### Task brief
Every record here needs to be duplicated exactly.

### Extracted information
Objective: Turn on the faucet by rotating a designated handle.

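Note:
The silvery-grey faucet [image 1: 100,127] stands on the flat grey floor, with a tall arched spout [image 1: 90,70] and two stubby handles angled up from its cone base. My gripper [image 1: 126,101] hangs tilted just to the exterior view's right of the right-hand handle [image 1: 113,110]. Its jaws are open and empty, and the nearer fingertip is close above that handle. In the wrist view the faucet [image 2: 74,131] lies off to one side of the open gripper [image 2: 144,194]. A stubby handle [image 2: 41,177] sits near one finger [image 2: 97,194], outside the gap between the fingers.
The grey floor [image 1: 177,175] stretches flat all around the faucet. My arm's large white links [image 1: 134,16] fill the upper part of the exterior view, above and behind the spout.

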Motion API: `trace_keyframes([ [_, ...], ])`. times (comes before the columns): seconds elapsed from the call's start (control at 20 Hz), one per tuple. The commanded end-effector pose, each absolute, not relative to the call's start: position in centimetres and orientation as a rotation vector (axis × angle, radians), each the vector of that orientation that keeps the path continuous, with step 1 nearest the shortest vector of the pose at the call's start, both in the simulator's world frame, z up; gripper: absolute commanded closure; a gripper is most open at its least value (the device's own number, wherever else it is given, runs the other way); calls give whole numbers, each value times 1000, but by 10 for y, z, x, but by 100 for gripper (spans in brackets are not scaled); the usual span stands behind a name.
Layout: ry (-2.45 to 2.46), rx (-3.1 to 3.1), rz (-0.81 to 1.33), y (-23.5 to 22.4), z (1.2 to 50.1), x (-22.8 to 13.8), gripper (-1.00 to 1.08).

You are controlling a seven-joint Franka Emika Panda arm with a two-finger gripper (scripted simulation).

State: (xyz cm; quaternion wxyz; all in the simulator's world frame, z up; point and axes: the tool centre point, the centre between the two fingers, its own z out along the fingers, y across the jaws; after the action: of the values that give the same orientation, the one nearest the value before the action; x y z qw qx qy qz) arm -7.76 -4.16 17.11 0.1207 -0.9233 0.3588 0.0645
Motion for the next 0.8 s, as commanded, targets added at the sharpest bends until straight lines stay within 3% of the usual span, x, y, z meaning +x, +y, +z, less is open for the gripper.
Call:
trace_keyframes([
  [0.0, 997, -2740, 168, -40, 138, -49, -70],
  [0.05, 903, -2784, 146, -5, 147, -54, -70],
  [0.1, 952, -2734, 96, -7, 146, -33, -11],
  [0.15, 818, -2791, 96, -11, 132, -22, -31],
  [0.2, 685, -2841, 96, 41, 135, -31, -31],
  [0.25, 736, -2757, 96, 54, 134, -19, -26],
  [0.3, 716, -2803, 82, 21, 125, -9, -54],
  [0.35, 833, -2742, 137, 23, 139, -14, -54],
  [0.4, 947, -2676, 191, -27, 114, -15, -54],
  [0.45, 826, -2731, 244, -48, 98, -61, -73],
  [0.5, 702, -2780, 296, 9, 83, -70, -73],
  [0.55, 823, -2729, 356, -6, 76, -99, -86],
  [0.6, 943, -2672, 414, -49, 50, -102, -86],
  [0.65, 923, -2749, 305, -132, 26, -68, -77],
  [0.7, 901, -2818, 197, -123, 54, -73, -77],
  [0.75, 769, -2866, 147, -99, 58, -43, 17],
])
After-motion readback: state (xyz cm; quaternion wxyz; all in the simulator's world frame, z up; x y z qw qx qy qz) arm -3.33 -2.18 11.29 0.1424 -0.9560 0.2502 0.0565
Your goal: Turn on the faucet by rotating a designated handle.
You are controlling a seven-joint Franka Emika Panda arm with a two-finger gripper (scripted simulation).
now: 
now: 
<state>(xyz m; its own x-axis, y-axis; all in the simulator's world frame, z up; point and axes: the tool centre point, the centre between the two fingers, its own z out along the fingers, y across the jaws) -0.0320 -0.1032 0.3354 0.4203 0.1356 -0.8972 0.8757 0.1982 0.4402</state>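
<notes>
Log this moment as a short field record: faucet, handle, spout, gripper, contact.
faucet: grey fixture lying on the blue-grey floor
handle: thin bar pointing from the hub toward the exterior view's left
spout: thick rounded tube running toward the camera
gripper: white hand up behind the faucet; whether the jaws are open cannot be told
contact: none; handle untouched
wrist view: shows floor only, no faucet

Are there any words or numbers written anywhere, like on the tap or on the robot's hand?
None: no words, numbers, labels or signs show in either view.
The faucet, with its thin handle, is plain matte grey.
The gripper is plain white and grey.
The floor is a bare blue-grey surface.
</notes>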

### Written answer
Objective: Turn on the faucet by rotating a designated handle.

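Note:
The silvery-grey faucet [image 1: 100,127] stands on the flat grey floor, with a tall arched spout [image 1: 90,70] and two stubby handles angled up from its cone base. My gripper [image 1: 126,101] hangs tilted just to the exterior view's right of the right-hand handle [image 1: 113,110]. Its jaws are open and empty, and the nearer fingertip is close above that handle. In the wrist view the faucet [image 2: 74,131] lies off to one side of the open gripper [image 2: 144,194]. A stubby handle [image 2: 41,177] sits near one finger [image 2: 97,194], outside the gap between the fingers.
The grey floor [image 1: 177,175] stretches flat all around the faucet. My arm's large white links [image 1: 134,16] fill the upper part of the exterior view, above and behind the spout.
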
Motion API: `trace_keyframes([ [_, ...], ])`. times (comes before the columns): seconds elapsed from the call's start (control at 20 Hz), one per tuple. The commanded end-effector pose, each absolute, not relative to the call's start: position in centimetres and orientation as a rotation vector (axis × angle, radians), each the vector of that orientation that keeps the path continuous, with step 1 nearest the shortest vector of the pose at the call's start, both in the simulator's world frame, z up; gripper: absolute commanded closure; a gripper is most open at its least value (the device's own number, wherever else it is given, runs the other way); calls give whole numbers, each value times 1000, but by 10 for y, z, x, but by 100 for gripper (spans in brackets are not scaled); the usual span stands behind a name.
Layout: ry (-2.45 to 2.46), rx (-3.1 to 3.1), rz (-0.81 to 1.33), y (-23.5 to 22.4), z (1.2 to 50.1), x (-22.8 to 13.8), gripper (-1.00 to 1.08).

You are controlling a seven-joint Franka Emika Panda arm with a two-finger gripper (scripted simulation).

State: (xyz cm; quaternion wxyz; all in the simulator's world frame, z up; point and axes: the tool centre point, the centre between the two fingers, its own z out along the fingers, y across the jaws; after the action: of the values that give the same orientation, the one nearest the value before the action; x y z qw qx qy qz) arm -7.76 -4.16 17.11 0.1207 -0.9233 0.3588 0.0645
Motion for the next 0.8 s, as commanded, targets added at the sharpest bends until straight lines stay within 3% of the usual span, x, y, z meaning +x, +y, +z, less is open for the gripper.
Call:
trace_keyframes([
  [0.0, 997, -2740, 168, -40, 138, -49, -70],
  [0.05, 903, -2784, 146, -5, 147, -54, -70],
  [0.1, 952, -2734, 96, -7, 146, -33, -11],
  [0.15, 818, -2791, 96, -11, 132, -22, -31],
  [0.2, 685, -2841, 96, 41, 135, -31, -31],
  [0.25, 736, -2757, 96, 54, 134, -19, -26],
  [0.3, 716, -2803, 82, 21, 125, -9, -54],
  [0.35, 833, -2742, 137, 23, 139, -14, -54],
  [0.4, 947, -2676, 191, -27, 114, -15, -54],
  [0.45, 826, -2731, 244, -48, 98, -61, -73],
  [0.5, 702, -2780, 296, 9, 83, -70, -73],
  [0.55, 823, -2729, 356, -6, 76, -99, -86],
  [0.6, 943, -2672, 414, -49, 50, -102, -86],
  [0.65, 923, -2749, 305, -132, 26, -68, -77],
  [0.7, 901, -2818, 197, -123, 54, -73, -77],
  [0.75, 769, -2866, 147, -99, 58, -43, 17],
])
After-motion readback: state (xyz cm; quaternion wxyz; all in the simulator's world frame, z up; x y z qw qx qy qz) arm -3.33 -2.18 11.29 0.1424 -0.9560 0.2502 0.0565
Your goal: Turn on the faucet by rotating a designated handle.
You are controlling a seven-joint Franka Emika Panda arm with a two-finger gripper (scripted simulation).
now: 
now: 
<state>(xyz m; its own x-axis, y-axis; all in the simulator's world frame, z up; point and axes: the tool centre point, the centre between the two fingers, its own z out along the fingers, y across the jaws) -0.0320 -0.1032 0.3354 0.4203 0.1356 -0.8972 0.8757 0.1982 0.4402</state>
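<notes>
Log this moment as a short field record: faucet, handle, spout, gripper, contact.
faucet: grey fixture lying on the blue-grey floor
handle: thin bar pointing from the hub toward the exterior view's left
spout: thick rounded tube running toward the camera
gripper: white hand up behind the faucet; whether the jaws are open cannot be told
contact: none; handle untouched
wrist view: shows floor only, no faucet

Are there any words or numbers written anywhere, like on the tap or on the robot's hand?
None: no words, numbers, labels or signs show in either view.
The faucet, with its thin handle, is plain matte grey.
The gripper is plain white and grey.
The floor is a bare blue-grey surface.
</notes>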

There is no more output to give.